INSTRUCTIONS TO FOLLOW: Scan the data below and state how many of its lines contain the word "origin", giving only the figure.
────
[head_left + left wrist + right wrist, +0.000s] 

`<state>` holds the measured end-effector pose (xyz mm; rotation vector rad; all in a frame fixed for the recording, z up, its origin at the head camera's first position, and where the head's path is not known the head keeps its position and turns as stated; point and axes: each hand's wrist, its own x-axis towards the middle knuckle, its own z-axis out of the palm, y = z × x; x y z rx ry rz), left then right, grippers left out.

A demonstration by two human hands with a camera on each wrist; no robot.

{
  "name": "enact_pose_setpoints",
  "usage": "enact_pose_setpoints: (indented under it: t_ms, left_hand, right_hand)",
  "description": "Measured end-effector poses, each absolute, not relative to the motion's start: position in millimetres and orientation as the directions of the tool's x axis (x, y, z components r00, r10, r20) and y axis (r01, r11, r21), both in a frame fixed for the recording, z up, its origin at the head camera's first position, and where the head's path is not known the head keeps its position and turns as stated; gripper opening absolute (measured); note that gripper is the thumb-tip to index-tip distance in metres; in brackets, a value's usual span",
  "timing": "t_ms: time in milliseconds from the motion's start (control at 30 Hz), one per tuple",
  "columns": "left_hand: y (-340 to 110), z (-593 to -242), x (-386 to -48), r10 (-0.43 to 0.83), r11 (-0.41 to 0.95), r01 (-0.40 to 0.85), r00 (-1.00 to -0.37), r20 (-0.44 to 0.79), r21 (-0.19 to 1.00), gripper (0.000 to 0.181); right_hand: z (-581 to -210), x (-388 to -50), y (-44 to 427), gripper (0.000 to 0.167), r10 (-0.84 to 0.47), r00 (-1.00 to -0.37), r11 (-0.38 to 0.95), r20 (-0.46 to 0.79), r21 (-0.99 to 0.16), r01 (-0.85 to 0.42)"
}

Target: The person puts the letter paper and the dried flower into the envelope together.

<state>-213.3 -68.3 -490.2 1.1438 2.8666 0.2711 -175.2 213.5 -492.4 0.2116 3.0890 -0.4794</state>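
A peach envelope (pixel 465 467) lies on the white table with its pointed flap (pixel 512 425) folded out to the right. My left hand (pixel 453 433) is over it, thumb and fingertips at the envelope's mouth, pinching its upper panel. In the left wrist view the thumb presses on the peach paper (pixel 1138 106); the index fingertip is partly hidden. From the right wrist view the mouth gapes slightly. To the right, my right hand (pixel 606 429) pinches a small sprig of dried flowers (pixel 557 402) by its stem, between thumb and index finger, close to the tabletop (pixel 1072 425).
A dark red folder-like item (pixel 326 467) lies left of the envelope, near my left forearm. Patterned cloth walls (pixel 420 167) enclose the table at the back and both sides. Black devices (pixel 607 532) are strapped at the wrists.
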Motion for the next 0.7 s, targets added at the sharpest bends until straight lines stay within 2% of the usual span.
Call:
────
SOLUTION FOR THIS EXERCISE: 2